4. The instruction execution method of claim 1, wherein the user instruction is a touch instruction; when a user instruction is received, generating a first feature vector according to the user instruction, wherein the step comprises the following steps:

when a touch instruction is received, acquiring touch data acquired by a touch sensor;

converting the touch data into the first feature vector.

5. The instruction execution method of any of claims 1 to 4, wherein the panoramic data comprises terminal state data, user state data, and sensor state data; the method comprises the steps of obtaining current panoramic data and generating a second eigenvector according to the panoramic data, wherein the steps comprise:

acquiring current terminal state data, user state data and sensor state data;

generating terminal state characteristics according to the terminal state data, generating user state characteristics according to the user state data, and generating terminal scene characteristics according to the sensor state data;

and fusing the terminal state feature, the user state feature and the terminal scene feature to generate the second feature vector.

6. The instruction execution method of claim 5 wherein the step of obtaining current user state data comprises:

calling a camera assembly to capture a face image of a user;

identifying the user face image according to a preset convolutional neural network model to generate a user emotion label;

and acquiring user information, and taking the user emotion label and the user information as the user state data.

7. The instruction execution method of any one of claims 1 to 4, wherein the step of performing fusion processing on the first feature vector and the second feature vector to generate a user feature matrix comprises:

and performing matrix superposition processing on the first eigenvector and the second eigenvector to generate a user characteristic matrix.

8. The instruction execution method of any of claims 1-4, wherein executing the user instruction according to the intent tag comprises:

determining a target application corresponding to the user instruction according to the intention label;

and starting the target application and sending the intention label to the target application, wherein the target application executes corresponding operation based on the intention label.
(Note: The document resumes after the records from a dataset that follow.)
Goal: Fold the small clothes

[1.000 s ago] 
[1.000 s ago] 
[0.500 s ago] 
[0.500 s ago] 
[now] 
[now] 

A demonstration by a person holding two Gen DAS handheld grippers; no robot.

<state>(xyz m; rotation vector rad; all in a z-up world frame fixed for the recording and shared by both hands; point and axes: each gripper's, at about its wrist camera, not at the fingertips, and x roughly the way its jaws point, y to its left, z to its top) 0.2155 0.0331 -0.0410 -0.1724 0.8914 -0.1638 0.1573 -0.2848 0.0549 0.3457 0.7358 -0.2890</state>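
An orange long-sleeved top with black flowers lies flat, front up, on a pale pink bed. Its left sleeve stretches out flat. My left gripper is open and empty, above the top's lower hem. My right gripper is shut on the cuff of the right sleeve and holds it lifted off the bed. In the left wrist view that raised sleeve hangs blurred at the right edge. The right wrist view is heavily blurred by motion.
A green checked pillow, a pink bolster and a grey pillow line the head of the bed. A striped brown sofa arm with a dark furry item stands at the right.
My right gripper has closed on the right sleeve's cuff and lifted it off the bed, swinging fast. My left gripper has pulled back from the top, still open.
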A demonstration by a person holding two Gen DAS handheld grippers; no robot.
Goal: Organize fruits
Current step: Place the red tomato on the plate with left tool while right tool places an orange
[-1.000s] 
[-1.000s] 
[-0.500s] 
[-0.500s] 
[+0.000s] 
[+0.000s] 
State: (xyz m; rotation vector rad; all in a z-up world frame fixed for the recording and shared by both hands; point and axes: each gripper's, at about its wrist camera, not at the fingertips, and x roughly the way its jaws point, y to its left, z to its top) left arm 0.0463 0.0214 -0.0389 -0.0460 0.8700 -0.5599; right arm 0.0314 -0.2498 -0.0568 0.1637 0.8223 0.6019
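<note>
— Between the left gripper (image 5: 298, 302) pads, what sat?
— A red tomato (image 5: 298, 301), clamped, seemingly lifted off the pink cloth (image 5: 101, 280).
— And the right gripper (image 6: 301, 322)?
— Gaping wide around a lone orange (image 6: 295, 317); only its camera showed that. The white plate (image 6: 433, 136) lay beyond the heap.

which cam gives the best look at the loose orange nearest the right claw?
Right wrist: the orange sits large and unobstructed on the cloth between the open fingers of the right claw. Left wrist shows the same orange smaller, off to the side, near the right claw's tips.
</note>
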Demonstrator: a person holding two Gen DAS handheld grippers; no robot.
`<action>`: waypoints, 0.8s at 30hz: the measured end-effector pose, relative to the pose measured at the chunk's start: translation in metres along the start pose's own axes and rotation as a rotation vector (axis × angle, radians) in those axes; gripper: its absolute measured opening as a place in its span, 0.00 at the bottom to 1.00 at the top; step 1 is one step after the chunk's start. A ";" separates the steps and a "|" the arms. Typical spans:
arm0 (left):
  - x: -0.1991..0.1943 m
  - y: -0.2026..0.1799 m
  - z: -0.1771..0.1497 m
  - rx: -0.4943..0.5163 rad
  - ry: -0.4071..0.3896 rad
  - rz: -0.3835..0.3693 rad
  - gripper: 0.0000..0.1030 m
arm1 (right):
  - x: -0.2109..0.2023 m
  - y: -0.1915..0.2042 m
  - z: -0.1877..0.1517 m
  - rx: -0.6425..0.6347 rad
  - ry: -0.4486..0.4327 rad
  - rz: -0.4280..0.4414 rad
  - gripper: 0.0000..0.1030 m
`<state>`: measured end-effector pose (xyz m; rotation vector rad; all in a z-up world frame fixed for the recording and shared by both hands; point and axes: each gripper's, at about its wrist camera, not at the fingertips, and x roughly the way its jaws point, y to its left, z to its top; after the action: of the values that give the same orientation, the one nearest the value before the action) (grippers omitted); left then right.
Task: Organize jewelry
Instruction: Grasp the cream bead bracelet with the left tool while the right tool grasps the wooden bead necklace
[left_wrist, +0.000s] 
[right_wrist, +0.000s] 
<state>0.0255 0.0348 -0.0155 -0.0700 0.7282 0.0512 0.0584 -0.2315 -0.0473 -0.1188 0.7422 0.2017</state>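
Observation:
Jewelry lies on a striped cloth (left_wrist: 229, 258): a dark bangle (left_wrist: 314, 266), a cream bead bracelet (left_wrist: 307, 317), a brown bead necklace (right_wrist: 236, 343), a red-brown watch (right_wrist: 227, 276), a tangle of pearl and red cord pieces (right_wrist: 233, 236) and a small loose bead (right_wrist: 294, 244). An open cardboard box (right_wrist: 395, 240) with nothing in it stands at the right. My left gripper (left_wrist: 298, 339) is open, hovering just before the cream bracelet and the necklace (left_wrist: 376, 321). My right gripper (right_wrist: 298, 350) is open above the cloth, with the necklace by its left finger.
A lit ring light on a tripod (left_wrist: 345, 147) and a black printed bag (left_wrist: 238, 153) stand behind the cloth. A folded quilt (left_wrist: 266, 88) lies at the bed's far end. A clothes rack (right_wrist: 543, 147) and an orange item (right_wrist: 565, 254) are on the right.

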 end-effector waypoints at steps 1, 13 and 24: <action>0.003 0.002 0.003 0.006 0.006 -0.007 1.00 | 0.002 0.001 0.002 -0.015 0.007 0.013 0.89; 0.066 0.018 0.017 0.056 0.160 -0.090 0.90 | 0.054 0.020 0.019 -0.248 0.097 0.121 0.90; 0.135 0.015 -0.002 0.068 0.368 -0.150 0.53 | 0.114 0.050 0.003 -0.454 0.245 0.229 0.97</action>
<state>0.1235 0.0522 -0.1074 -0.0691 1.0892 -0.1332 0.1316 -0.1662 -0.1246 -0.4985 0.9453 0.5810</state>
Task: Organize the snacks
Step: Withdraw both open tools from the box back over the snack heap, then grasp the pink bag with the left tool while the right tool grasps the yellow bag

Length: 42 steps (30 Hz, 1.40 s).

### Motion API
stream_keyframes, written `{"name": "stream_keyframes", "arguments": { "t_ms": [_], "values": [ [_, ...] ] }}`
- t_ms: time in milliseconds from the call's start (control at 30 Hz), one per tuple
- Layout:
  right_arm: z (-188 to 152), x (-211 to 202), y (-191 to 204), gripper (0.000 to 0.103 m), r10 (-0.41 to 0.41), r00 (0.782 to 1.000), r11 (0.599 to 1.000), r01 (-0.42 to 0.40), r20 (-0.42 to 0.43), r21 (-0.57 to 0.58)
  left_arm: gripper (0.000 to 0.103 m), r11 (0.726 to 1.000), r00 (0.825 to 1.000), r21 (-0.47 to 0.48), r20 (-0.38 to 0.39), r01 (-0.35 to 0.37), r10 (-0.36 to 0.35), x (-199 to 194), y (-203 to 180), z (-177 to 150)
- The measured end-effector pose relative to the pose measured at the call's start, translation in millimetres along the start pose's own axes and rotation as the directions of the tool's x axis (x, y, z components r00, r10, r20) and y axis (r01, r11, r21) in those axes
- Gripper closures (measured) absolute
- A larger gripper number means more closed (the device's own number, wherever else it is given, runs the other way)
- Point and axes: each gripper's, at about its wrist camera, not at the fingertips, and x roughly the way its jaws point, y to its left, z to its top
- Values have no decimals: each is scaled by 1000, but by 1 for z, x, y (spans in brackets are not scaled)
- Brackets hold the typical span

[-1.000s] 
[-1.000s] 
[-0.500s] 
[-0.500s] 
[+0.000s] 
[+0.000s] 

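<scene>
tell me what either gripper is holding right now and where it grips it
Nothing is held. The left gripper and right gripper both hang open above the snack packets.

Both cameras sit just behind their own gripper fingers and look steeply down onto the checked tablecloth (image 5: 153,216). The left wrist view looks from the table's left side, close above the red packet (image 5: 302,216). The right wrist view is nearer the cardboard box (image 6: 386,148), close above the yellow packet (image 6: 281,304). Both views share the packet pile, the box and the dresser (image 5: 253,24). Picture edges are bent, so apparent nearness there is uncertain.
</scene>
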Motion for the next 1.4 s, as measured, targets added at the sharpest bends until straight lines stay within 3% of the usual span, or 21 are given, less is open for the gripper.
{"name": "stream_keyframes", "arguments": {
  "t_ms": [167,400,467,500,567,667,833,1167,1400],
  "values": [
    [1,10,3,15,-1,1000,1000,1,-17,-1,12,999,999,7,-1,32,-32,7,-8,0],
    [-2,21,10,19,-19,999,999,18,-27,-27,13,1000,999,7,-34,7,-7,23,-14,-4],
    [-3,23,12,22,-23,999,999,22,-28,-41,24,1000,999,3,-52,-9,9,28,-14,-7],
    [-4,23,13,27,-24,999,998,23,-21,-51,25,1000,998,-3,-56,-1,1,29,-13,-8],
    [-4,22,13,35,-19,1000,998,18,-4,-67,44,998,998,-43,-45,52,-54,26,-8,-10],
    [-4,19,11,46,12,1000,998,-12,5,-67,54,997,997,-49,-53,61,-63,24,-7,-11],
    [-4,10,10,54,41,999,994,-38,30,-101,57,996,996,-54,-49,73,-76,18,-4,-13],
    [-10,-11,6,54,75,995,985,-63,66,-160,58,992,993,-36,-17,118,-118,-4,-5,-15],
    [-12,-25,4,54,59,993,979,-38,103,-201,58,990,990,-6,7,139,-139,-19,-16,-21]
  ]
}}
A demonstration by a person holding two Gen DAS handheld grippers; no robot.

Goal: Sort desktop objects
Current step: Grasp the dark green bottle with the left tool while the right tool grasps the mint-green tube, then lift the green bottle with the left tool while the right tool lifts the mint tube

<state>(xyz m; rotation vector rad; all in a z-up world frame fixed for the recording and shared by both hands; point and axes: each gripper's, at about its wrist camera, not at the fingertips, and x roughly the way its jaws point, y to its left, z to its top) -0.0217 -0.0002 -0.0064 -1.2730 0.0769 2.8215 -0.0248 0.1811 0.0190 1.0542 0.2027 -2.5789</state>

9. The instruction execution method of any one of claims 1 to 4, wherein the step of obtaining the intent tag matching the user instruction according to the user feature matrix and a pre-trained intent prediction model comprises:

and acquiring an intention label matched with the user instruction according to the user characteristic matrix and an intention prediction model obtained based on neural network training.

10. An instruction execution apparatus, comprising:

the first feature extraction module is used for generating a first feature vector according to a user instruction when the user instruction is received;

the second feature extraction module is used for acquiring current panoramic data and generating a second feature vector according to the panoramic data;

the feature fusion module is used for carrying out fusion processing on the first feature vector and the second feature vector to generate a user feature matrix;

the intention prediction module is used for acquiring an intention label matched with the user instruction according to the user characteristic matrix and a pre-trained intention prediction model;

and the instruction execution module is used for executing the user instruction according to the intention label.

11. A storage medium having stored thereon a computer program, characterized in that, when the computer program is run on a computer, it causes the computer to execute the instruction execution method according to any one of claims 1 to 9.

12. An electronic device comprising a processor and a memory, the memory storing a computer program, wherein the processor is configured to perform the instruction execution method of any of claims 1 to 9 by invoking the computer program.